A project is defined as a “unique set of co-ordinated activities, with definite starting


and finishing points, undertaken by an individual or an organisation to meet specific
objectives within defined time, cost and quality objectives” (APM, 2000). A project consist
of different tasks such as setting objectives, establishing plans, organising resources, staffing,
controlling, issuing directives, motivating and so on. Most projects are unique and one of a
kind activities and thus makes it challenging to have a standard forward planning. Kerzner
(2003) defines project management as the “process of achieving project objectives through
the traditional organisational structure and over the specialities of the individual concerned”.
It is characterised by methods of streamlining management and adapting particular
management techniques, with the purpose of obtaining improved control and use of existing
resources (ibid). It is valid to any unique project working towards a specific end objective.
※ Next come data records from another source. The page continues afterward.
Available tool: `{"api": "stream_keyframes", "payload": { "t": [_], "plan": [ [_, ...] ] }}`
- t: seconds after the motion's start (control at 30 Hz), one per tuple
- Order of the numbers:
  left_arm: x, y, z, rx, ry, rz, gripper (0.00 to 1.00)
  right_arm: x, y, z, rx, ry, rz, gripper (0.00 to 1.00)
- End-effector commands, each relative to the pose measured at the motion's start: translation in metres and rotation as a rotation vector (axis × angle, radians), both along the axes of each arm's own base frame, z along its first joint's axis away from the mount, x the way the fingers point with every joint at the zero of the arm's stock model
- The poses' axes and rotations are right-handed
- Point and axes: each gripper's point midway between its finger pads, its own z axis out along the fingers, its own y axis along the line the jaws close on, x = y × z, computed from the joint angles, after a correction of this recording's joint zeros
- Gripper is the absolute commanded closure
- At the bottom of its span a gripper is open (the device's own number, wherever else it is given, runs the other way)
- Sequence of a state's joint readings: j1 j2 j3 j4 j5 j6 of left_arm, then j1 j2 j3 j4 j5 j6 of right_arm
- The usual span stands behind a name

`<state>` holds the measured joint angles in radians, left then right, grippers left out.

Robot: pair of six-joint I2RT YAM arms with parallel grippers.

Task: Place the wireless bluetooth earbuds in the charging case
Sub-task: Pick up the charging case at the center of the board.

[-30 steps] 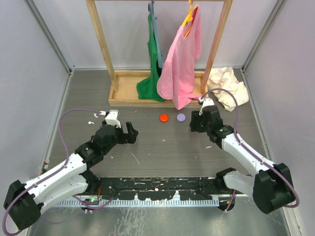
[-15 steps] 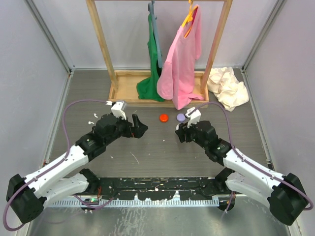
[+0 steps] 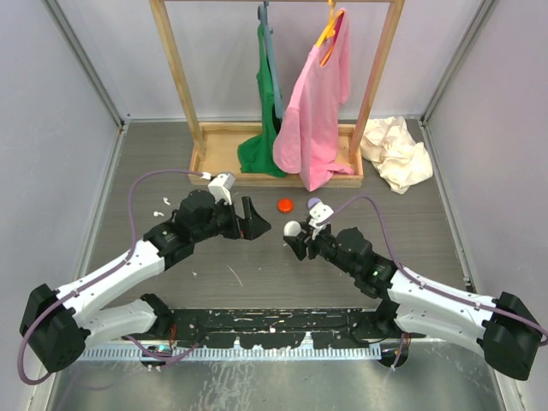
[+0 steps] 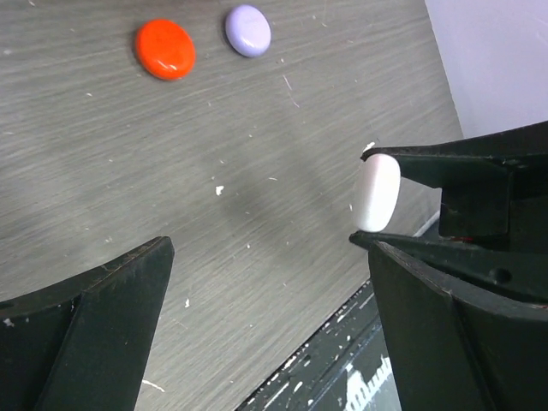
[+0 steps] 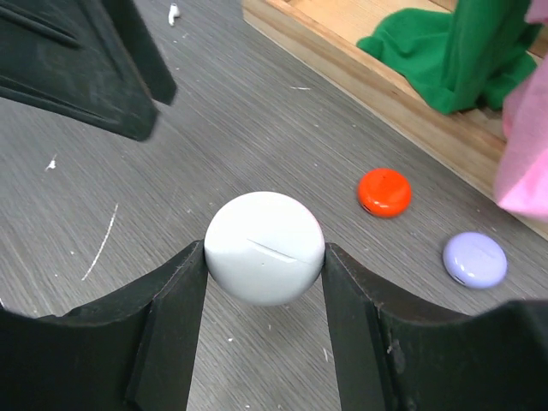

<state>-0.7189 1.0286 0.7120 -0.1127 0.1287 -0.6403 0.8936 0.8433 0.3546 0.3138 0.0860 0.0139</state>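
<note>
The white, round, glossy plastic charging case (image 5: 264,248) is clamped at its widest between the jaws of the right gripper (image 3: 295,234). It is judged light, rigid, slippery; the left gripper (image 4: 270,257) is spread wide, empty.

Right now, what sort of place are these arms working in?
Probably a lab test cell: plain walls on metal frame posts, a scuffed grey tabletop, and a wooden clothes rack holding a pink shirt.
</note>
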Motion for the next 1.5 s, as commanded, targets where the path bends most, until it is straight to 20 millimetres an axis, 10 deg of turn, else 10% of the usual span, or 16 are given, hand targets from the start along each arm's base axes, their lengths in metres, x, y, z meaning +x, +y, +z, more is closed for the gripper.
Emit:
{"api": "stream_keyframes", "payload": {
  "t": [0.0, 1.07, 1.47],
  "plan": [
    [-0.003, -0.025, 0.034, -0.120, -0.003, -0.081, 0.01, 0.002, 0.015, 0.030, 0.061, -0.120, 0.010, 0.47],
    [-0.017, -0.067, 0.018, -0.173, 0.059, -0.275, 0.52, -0.013, 0.053, 0.037, 0.063, -0.172, 0.120, 0.45],
    [-0.024, -0.057, 0.029, -0.127, -0.061, -0.332, 0.81, -0.021, 0.056, 0.044, 0.087, -0.180, 0.168, 0.28]
  ]
}}
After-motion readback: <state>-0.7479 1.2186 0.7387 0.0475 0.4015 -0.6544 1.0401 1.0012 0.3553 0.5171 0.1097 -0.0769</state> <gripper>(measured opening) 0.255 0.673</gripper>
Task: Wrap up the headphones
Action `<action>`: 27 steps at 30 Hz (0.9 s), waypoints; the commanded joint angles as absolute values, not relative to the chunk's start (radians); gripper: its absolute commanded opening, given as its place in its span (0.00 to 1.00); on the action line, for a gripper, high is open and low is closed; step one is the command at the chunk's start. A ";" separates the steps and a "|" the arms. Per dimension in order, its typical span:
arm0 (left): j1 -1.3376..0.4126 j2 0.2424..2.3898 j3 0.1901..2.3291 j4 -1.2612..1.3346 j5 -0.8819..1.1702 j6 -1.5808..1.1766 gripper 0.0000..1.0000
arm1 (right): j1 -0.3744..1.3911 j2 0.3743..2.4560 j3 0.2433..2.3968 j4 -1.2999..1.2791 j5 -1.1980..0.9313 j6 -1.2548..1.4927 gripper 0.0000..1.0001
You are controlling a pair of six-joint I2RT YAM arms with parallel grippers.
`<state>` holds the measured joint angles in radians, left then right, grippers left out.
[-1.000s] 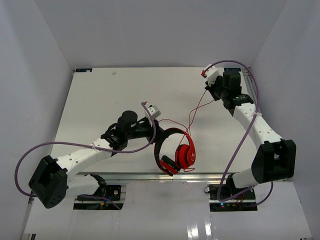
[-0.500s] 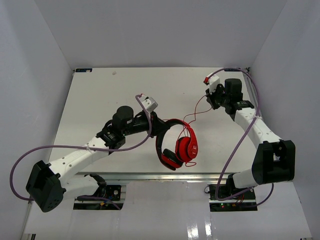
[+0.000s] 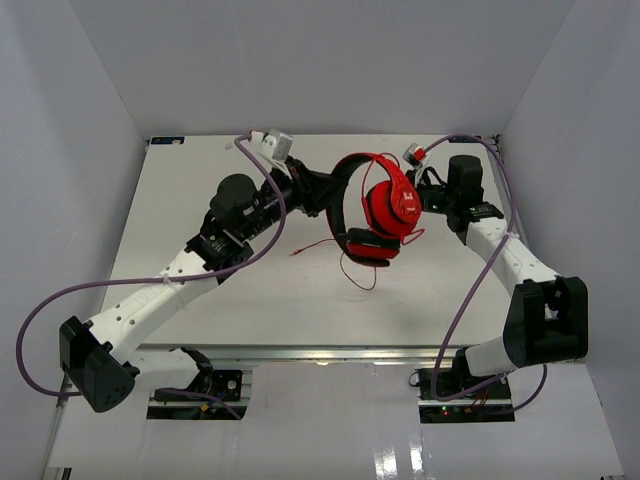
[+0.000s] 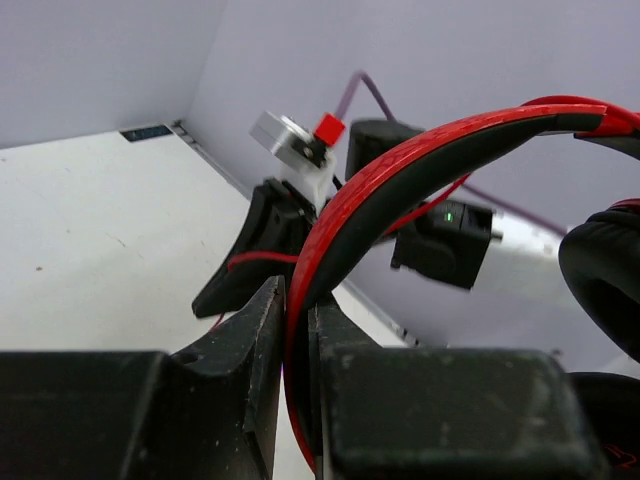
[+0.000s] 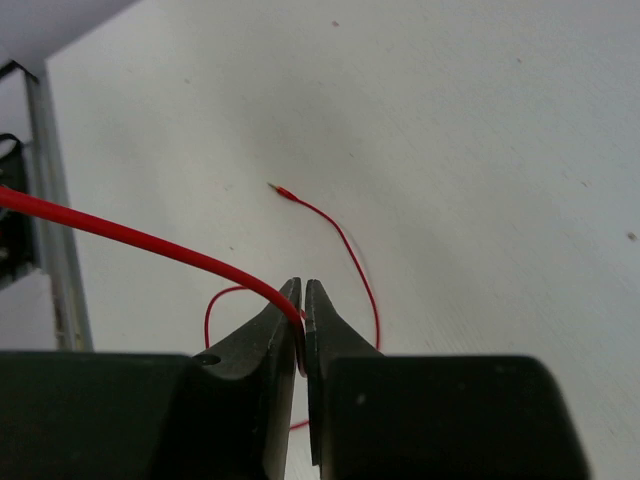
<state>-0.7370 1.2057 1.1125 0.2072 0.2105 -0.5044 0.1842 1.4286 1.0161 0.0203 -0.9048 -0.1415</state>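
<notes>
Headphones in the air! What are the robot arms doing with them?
Two robot arms are working on the red headphones together. The left claw is shut on the headband and holds the headphones up above the white table. The right claw pinches the thin red cord. The rest of the cord hangs in loose loops, with its plug end down on the table, so it is not wrapped around the headphones yet.

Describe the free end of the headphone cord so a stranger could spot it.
On the white table, look between the left arm and the raised headphones. The cord tip lies flat there: hair-thin and red, unlike the thick purple cables.
</notes>
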 commanded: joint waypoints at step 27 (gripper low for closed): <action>-0.786 1.240 1.401 0.134 -0.275 -0.735 0.00 | 0.455 1.587 1.084 0.484 -0.760 0.278 0.87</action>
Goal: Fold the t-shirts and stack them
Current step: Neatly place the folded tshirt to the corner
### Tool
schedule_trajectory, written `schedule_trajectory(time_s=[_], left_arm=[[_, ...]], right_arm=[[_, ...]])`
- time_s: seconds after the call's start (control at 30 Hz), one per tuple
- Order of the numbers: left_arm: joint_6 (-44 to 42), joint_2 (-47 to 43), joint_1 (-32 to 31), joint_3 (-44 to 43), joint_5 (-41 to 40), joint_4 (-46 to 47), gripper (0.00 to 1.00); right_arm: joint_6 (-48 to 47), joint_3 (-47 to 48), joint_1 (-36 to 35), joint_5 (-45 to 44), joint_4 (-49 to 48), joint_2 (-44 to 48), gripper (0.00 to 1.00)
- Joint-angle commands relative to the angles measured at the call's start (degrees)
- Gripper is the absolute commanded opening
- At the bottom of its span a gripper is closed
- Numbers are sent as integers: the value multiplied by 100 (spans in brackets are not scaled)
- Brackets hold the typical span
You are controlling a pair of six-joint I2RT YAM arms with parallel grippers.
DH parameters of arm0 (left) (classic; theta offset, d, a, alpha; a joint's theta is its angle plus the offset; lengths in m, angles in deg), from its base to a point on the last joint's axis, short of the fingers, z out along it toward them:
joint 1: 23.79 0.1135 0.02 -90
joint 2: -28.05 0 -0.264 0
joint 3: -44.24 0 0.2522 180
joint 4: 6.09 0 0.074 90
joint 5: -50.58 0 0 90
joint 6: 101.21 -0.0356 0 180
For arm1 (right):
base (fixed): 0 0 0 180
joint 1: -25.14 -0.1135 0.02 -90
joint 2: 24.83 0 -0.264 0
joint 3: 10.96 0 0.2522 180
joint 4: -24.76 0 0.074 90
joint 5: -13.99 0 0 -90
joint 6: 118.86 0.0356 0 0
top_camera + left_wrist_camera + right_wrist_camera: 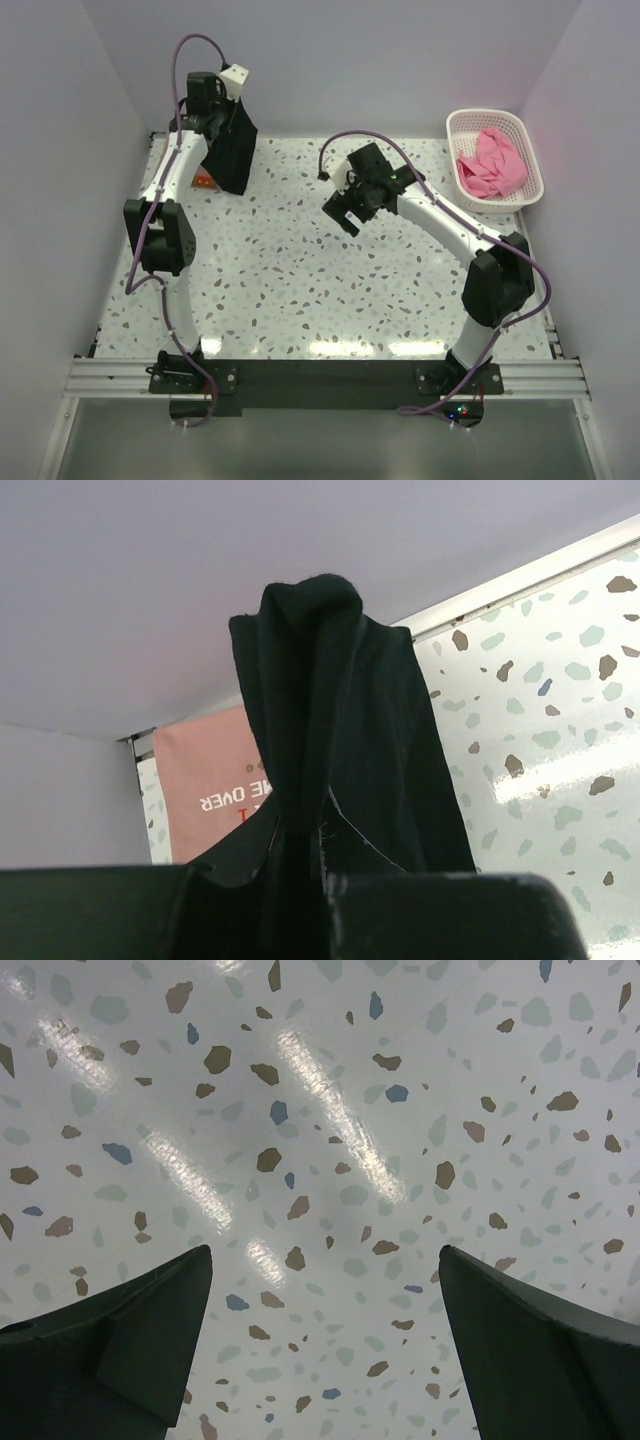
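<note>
Black t-shirt (236, 150): bunched, hanging over far-left table (300, 280), pinched in narrow left gripper (225, 103). Salmon t-shirt (215, 780) flat beside; pink t-shirt (490, 165) in basket (530, 150). Right gripper (342, 217) wide, empty, mid-table. Advice: catch free hem, spread flat before folding.

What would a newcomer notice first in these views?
The black t-shirt dangling from the raised left pincer at the far-left corner stands out most. Next, the bright pink t-shirt bunched in the white basket at far right. The right pincer hangs wide open over bare speckled table.
</note>
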State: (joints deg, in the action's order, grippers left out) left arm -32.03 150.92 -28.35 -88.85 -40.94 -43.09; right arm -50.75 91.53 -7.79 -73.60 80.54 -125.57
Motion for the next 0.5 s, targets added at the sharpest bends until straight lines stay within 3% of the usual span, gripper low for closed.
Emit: schedule_trajectory(time_s=[0.0,0.47], left_arm=[[-177,-518,51,-205,108,373,0],[-256,-449,253,-117,90,479,0]], right_arm=[[-52,162,32,-92,17,82,99],[-52,268,23,-83,43,-103,99]])
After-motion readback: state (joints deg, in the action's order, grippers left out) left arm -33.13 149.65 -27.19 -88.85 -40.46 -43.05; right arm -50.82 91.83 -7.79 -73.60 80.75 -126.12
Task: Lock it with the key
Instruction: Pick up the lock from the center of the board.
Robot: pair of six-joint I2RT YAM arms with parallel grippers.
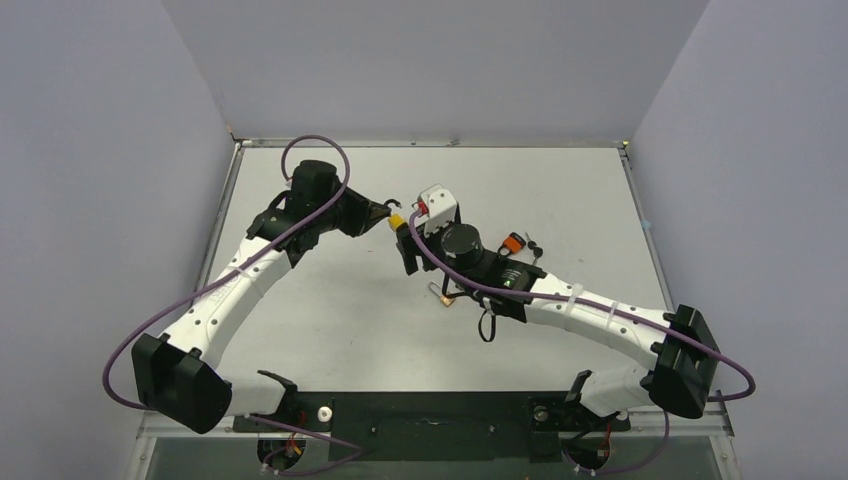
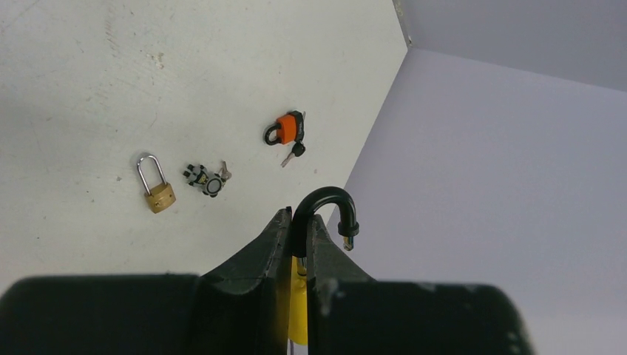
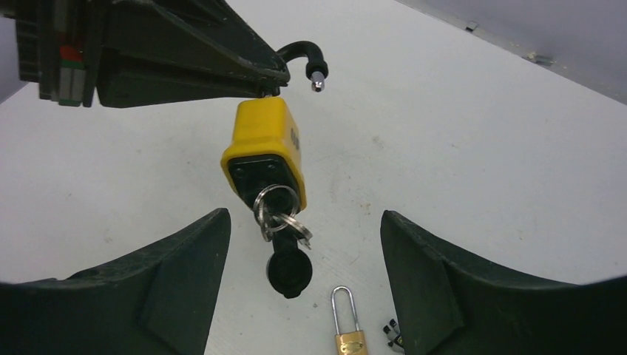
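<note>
Yellow plastic-bodied padlock (image 3: 265,140): hanging in mid-air above the pale grey table (image 1: 560,190), a little toward 11 o'clock of the table's middle in the top view, between the two arms. Dangling body-down from its black curved shackle (image 3: 303,53), with the bare free end swung out at 1 o'clock of the body, so sitting unlocked. Being held this way, most likely, to turn the keyhole face toward the other arm and to leave the body free for pushing up onto the shackle.

Left gripper (image 2: 298,229): pinching the fixed leg of the shackle, fingers closed tight on it, carrying the whole lock.

Black-headed key on a split steel ring (image 3: 287,270): seemingly seated in the lock's underside, drooping toward 6 o'clock of the body, well placed for gripping.

Right gripper (image 3: 304,222): waiting just below the lock, fingers spread wide at 9 and 3 o'clock of the key head, touching nothing and holding nothing. Probably lining up either for closing on the key or for pressing the body home.

Lying on the table, apart from all this: small brass padlock with a silver shackle (image 2: 157,188) at 5 o'clock of the right gripper in the top view, orange padlock with its own key (image 2: 285,128) at 3 o'clock, and a little loose bunch of keys (image 2: 207,180) between them.
</note>
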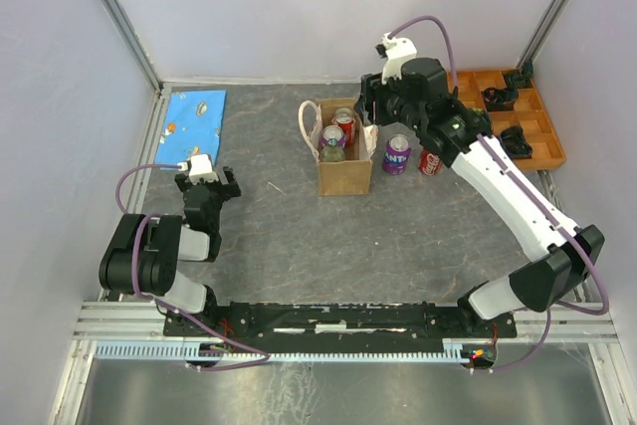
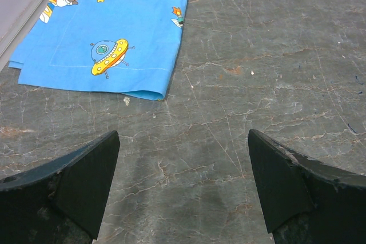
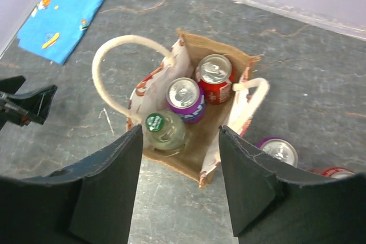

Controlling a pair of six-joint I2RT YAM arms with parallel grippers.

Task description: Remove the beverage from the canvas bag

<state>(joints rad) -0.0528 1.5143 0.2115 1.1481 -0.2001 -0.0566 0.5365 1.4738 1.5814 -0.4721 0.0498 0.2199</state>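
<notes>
Over the mouth of the canvas bag point(image 3: 186, 164), our right hand point(image 3: 180, 135) is hanging with its fingers spread wide, gripping nothing. The bag is standing upright toward the far middle of the tabletop point(image 1: 279, 236), its two cream handles point(image 3: 106, 64) flopping outward, one to each side. Inside it we are counting three drinks packed close together: a red can point(image 3: 214, 78) at the far end, a purple can point(image 3: 184, 98) in the middle, and a clear bottle point(image 3: 163, 130) with a green cap at the near end.

Just beside the bag on the right, a second purple can point(image 1: 397, 154) is standing on the tabletop, and a second red can point(image 1: 430, 162) is sitting next to it; we cannot tell whether that one is upright. That is making five drinks in all: two red cans, two purple cans and one bottle. Farther right, an orange tray point(image 1: 540, 126) is holding three dark pieces in separate compartments, too small for us to name.

Our left hand point(image 2: 183, 135) is sitting low near the left edge, well apart from the bag, its fingers likewise parted and empty. It is pointing toward a blue cloth point(image 2: 108, 32) printed with cartoon spaceships, lying flat in the far left corner. The tabletop is showing a dark grey, veined surface, and pale lilac walls are closing it in on three sides.
</notes>
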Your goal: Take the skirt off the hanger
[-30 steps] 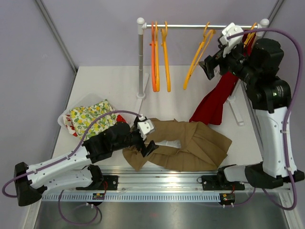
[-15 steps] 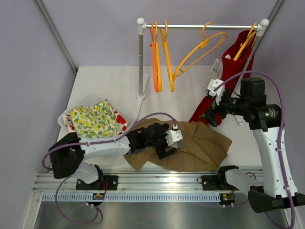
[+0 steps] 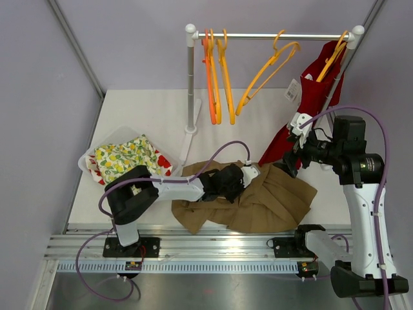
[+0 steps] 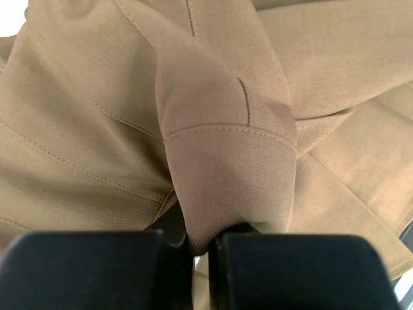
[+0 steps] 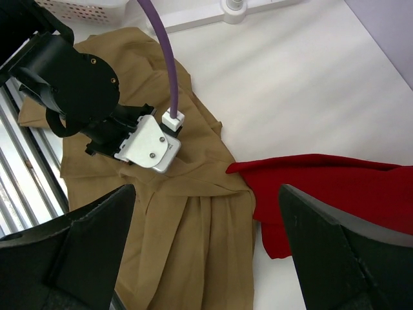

A
traditional approach to project management is shown in Appendix 1.

The project management environment is extremely turbulent, and is composed of


numerous meetings, report writing, conflict resolution, continuous planning and re-planning,
communications with customers and crisis management (Kerzner, 2003). The traditional
structure of project management is under constant pressure because of the rapid rate of
change in both technology and in market place. A highly bureaucratic structure and slow
response rate to the rapidly changing environment calls for improved and innovative
methods in project management. Lean and Agile project management are the results of
these immense pressures on the conventional project management. Lean management is a
response to competitive pressures with limited sources while agile management is a
response to complexity brought about by constant change (Sanchez, 2001).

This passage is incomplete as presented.